Even though green cleaning practices have made their way into many homes, some jobs are best left to that time-tested combination of bleach and elbow grease. According to scientists at the American Chemical Society (ACS), that's actually one of the only times bleach should get mixed with something else.
As ACS member Rick Sachleben says, while you should avoid mixing household products in general, bleach can be particularly dangerous if combined with chemicals like ammonia. "Together these two chemicals form a very nasty chemical called chloramine," says Sachleben. "Cloramine is volatile, which means it forms a gas that you can breathe, and it can kill a person if they breathe it in a confined space, like a shower or closet, or closed garage."
Granted, there are far fewer products on the market today that actually contain ammonia, Sachleben notes. And by itself, ammonia isn't too bad. But unless you're certain what's in the product you're using (like that 5-in-1 bathroom cleaner or that countertop spray "with bleach,") it's best to wash bleach away completely before spraying on something else. The same no-mixing rules also apply to products containing "caustic" chemicals like lye or sodium hydroxide, which you'll find in drain cleaners, oven cleaners and degreasers.
There is one exception. "Laundry detergent is formulated to be safely mixed with bleach," Sachleben says.
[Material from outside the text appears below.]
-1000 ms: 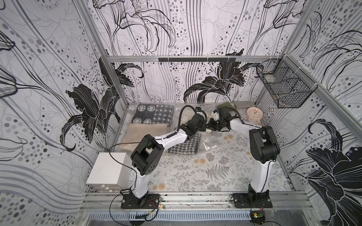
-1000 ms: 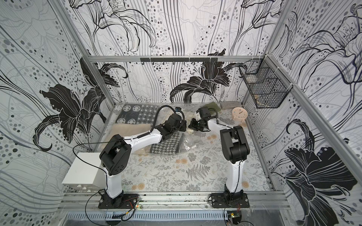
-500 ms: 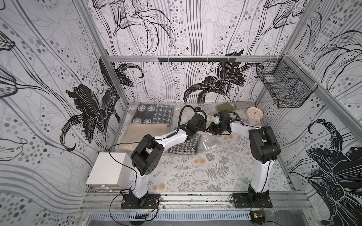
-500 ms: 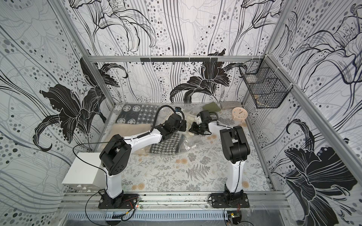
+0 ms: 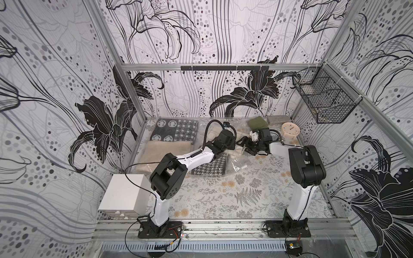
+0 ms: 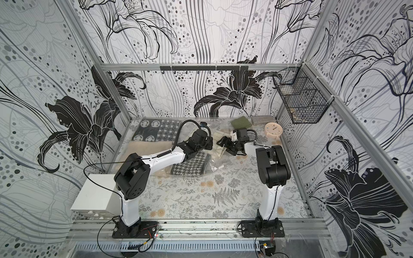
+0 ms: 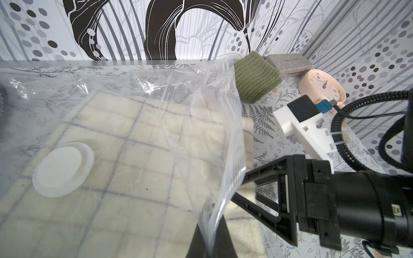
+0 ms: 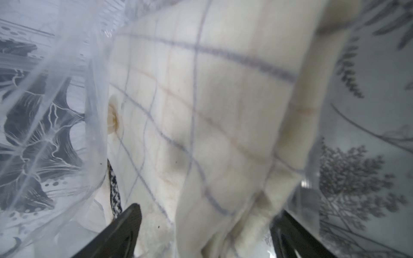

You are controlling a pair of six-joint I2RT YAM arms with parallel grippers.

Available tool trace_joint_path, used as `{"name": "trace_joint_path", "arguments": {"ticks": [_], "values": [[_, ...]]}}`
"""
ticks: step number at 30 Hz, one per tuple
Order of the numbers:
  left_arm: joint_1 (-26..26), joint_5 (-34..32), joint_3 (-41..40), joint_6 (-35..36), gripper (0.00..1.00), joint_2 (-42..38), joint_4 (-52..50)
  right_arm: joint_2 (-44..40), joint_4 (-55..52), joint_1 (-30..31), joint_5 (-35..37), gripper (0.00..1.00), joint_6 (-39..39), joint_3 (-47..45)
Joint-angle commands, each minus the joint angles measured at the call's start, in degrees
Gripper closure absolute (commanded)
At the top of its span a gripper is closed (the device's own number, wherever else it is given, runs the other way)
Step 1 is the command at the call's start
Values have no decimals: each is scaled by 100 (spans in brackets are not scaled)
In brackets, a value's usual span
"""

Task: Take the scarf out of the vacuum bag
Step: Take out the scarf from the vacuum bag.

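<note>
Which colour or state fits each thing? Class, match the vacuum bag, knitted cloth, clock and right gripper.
Things:
1. vacuum bag
2. knitted cloth
3. clock
4. right gripper

Colour or state:
A. open
B. olive green
C. clear
D. pale peach

Pairs: 1-C, 2-B, 3-D, 4-A
</note>
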Motion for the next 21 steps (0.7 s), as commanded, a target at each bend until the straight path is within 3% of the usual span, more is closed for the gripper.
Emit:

And generally speaking, it's getting harder to find some of these more dangerous chemicals on the market today. Most household products have replaced the more hazardous chemicals with safer ones, according to Sachleben. "Fortunately, the companies selling household products spend a lot of money formulating them for exactly the right job," he adds.
The bottom line: Avoid mixing any household products. Sachleben puts it best: "Buy the product labeled for the job you need, and use it as the label describes."